Now, I don't get anything into ES from this. Do you know how your set up differs from mine?
If I run from the terminal:

docker exec -it sql1 "bash"
/opt/mssql-tools/bin/sqlcmd -S localhost -U *******

the mssql bash opens up and running

USE TestDB;
GO;

SELECT * FROM Inventory;
GO;

yields the data I would expect to end up in Elasticsearch

copy your jbdc to this dir "/usr/share/logstash/logstash-core/lib/jars/"

It is there, my Dockerfile copies it across,

running

docker exec logstash ls /usr/share/logstash/logstash-core/lib/jars

shows that the file ( mssql-jdbc-7.4.1.jre8.jar) is in that directory.

That's correct isn't it?

Yes, that file in that dir did the trick for me.
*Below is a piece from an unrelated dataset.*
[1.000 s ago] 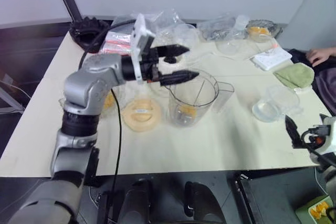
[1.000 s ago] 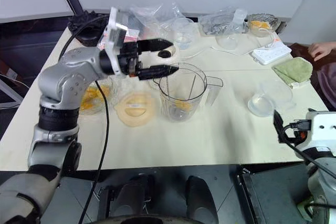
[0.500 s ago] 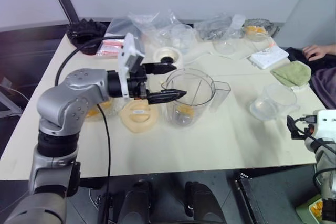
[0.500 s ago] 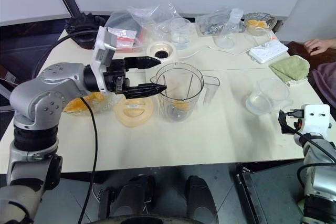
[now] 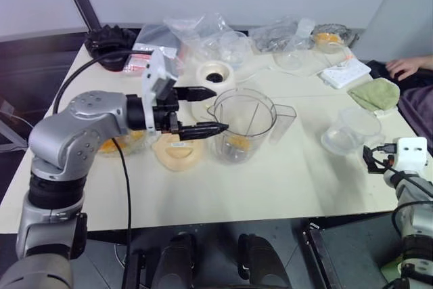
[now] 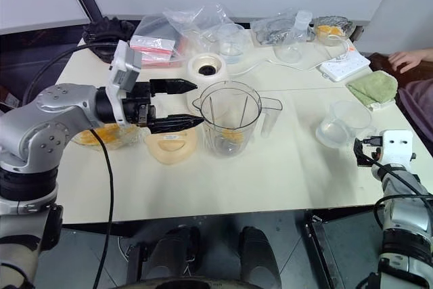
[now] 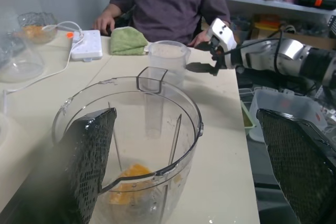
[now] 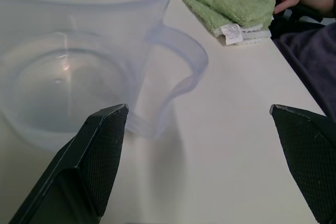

I do not know what else can be wrong. may be someone else know

I am still having this issue if anyone else has any suggestions?

Thanks
Jacob

Hi

I think you should remove your jdbc_driver_library line from your logstash.conf, since the driver is now installed on its default path.

In the versiion you posted above, it points to /opt/mssql-jdbc-7.5.1.jre9.jar, while you copied mssql-jdbc-7.4.1.jre8.jar to /usr/share/logstash/logstash-core/lib/jars

Hope this helps.

This topic was automatically closed 28 days after the last reply. New replies are no longer allowed.